Alternatively, services revenue, which focuses on the printing of on-demand parts for customers, failed to recover, decreasing 20.6% to €2,2 million from €2,8 million in the comparative period in 2019. This was mainly due to lower revenue contributions from the company’s subsidiary voxeljet America, mainly due to a significant decrease in demand from North American clients. Revenues from the voxeljet UK subsidiary were also down. Instead, for the German operation as well as for the Chinese voxeljet subsidiary, there was a considerable market recovery in the third quarter of 2020 compared to the second quarter of 2020, reaching similar levels as last year’s third quarter.

In fact, in the European Union (EU), revenues in the services segment are already on the same level as in the third quarter of 2019. And this trend seems to continue as voxeljet revealed strong order inflow in its EU service center over the last week. In the U.S., the company claimed it is roughly 30% below the third quarter of 2019. But looking ahead, things are starting to improve for them there as well, as revenue in the services segment in the U.S. was up 6% from the previous quarter. Ederer revealed during an earnings call with investors on November 13, that the company has begun printing patterns for the casting of components for space rockets for a supplier to a leading U.S.-based exploration company, as an example of significant progress towards ensuring true global coverage.
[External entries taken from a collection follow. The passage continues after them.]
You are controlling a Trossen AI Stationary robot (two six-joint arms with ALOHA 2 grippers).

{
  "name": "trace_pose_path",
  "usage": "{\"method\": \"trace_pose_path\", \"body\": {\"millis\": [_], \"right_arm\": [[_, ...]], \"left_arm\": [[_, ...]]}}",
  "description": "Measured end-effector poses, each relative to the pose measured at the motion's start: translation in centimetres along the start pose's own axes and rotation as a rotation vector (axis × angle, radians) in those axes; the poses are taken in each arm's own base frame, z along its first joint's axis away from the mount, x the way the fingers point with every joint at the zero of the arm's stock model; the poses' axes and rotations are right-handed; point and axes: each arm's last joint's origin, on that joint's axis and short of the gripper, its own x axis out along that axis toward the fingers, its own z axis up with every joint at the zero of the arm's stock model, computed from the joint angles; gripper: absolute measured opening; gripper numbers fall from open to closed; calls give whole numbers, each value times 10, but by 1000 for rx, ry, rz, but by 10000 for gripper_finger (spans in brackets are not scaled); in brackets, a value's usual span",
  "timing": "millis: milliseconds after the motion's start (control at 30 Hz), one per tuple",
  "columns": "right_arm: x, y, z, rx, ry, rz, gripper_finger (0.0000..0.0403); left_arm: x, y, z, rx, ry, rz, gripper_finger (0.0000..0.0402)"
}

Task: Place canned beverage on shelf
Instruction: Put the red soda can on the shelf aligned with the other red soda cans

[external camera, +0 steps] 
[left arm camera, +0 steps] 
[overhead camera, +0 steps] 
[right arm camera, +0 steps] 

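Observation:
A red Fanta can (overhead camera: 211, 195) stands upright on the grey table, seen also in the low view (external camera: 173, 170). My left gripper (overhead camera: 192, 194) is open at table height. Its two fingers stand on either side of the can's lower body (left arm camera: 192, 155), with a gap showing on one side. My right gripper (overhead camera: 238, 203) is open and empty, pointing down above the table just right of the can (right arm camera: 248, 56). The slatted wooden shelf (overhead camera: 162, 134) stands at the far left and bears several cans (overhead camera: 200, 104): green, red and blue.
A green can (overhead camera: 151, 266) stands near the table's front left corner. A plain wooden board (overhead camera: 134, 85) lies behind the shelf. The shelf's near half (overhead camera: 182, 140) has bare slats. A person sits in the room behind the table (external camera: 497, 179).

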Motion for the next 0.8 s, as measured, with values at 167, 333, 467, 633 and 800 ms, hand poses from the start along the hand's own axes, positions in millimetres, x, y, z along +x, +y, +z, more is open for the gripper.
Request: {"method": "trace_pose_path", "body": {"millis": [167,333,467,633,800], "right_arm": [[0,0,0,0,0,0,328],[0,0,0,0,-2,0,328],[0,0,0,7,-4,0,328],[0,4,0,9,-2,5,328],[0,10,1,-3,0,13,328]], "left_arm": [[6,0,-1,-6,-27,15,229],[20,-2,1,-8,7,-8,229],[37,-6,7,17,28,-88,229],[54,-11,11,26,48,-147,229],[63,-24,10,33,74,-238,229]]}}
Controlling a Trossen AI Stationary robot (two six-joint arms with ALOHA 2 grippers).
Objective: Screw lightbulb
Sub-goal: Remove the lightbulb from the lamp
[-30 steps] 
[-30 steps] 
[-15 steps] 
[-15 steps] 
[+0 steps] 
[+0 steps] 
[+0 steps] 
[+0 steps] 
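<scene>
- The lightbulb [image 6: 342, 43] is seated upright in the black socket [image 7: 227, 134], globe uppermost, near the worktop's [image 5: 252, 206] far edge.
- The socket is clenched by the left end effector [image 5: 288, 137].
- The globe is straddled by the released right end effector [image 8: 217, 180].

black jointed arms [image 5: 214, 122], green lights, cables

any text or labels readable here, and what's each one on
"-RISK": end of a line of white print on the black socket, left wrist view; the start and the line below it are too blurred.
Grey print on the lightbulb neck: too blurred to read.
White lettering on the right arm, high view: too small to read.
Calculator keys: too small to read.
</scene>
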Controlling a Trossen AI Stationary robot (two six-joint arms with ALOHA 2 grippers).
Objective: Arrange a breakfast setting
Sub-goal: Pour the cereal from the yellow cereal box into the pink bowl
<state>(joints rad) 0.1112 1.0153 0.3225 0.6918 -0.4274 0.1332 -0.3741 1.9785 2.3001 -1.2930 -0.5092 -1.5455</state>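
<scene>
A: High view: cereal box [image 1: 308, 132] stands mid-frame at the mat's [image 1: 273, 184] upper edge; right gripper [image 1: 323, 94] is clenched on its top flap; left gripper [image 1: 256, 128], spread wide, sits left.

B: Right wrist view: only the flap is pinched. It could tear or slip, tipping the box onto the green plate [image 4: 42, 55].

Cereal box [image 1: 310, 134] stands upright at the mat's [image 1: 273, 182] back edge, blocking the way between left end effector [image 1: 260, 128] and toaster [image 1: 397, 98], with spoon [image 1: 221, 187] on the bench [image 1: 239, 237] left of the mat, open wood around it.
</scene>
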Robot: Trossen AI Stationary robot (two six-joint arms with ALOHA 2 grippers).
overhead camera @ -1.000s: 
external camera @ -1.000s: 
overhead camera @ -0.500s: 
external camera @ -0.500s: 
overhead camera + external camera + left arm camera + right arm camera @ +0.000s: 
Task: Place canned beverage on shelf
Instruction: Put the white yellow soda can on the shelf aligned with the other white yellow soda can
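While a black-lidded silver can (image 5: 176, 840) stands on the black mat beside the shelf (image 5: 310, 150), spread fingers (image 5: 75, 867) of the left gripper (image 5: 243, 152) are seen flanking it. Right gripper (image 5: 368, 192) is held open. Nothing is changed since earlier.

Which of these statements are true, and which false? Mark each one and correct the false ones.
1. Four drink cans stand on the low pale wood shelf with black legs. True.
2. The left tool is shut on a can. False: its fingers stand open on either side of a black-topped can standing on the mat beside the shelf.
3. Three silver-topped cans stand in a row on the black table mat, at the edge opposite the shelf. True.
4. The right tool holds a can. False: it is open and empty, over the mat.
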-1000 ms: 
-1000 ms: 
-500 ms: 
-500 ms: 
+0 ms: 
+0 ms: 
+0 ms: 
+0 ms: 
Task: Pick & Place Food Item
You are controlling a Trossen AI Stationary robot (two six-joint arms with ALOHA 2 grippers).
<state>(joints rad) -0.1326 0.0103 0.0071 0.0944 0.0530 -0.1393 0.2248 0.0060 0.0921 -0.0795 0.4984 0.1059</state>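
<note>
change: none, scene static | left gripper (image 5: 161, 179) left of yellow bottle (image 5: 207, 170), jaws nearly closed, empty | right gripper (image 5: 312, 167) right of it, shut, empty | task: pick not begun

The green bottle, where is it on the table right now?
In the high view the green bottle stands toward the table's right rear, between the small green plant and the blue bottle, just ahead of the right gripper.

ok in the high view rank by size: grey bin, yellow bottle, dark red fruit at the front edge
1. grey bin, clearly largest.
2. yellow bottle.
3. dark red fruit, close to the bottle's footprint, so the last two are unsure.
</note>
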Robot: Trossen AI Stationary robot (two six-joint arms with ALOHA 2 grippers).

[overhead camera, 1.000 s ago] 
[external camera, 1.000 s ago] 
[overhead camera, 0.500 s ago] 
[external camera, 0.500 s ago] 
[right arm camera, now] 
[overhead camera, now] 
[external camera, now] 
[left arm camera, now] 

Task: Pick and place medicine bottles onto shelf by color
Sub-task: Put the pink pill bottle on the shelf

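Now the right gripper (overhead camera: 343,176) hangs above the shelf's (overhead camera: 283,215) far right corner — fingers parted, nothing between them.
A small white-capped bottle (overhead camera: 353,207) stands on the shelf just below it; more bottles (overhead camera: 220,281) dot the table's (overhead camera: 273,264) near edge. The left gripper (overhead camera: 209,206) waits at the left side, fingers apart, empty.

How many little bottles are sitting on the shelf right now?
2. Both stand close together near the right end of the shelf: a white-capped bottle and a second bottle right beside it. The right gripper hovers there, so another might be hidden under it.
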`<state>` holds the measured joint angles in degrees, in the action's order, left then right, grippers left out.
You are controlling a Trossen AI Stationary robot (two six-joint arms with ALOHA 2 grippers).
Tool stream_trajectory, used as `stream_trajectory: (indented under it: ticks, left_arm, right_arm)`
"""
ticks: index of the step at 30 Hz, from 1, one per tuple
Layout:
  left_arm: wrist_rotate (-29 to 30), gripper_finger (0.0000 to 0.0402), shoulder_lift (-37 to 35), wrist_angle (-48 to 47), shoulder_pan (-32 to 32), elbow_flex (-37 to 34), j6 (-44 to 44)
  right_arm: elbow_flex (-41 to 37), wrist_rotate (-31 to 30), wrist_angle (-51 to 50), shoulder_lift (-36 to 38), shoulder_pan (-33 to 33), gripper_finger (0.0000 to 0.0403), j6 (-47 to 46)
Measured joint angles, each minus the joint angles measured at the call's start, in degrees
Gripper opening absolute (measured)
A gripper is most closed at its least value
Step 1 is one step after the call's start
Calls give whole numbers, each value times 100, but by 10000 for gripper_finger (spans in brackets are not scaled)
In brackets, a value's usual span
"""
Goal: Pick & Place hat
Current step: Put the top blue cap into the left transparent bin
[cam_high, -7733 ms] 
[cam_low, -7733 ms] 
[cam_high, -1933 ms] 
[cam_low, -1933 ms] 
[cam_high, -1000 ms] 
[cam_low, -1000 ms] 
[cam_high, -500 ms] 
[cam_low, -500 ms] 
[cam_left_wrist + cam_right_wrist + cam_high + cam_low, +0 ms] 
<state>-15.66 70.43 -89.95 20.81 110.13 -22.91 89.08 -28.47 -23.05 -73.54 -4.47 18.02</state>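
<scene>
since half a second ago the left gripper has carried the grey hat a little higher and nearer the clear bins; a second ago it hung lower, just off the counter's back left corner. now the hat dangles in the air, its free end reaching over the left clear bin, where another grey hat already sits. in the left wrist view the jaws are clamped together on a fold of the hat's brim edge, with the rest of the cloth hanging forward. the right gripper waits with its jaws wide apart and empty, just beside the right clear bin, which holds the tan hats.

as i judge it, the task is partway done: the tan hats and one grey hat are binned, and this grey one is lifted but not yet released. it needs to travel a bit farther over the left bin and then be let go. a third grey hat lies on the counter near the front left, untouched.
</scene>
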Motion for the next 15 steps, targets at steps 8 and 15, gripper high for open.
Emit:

voxeljet’s VX1000 HSS aims at the high production manufacture of polymer parts. Image courtesy of voxeljet

During the past three months, voxeljet managed to reduce operating expenses, significantly as a result of a structural efficiency program implemented at the beginning of the year and expected to project annual savings between €2.5 million to €3 million from the fourth quarter 2020 onwards. The restructuring program, that initiated in the latter part of 2019 at the German entity, was successfully completed at the end of June 2020 and included a workforce reduction mainly in the systems segment in order to streamline the company’s operations, and will provide further cost reductions in the near future.

Going forward, the business expects to benefit from the increased demand for solutions for additive series production, anticipating the commercialization of 3D production cells – comprised of multiple 3D printers each – as well as large volume contracts for 3D printed parts. Even more so, voxeljet’s Chief Financial Officer (CFO) Rudi Franz estimated revenues for the fourth quarter of 2020 to be in the range of €8 million and €10 million and gross profit margin above 40%. If the prediction is correct, then voxeljet would be able to end the last quarter of the year at similar levels as it did in 2019, which would be a solid outcome for such an unprecedented year that has many companies eager to leave it behind.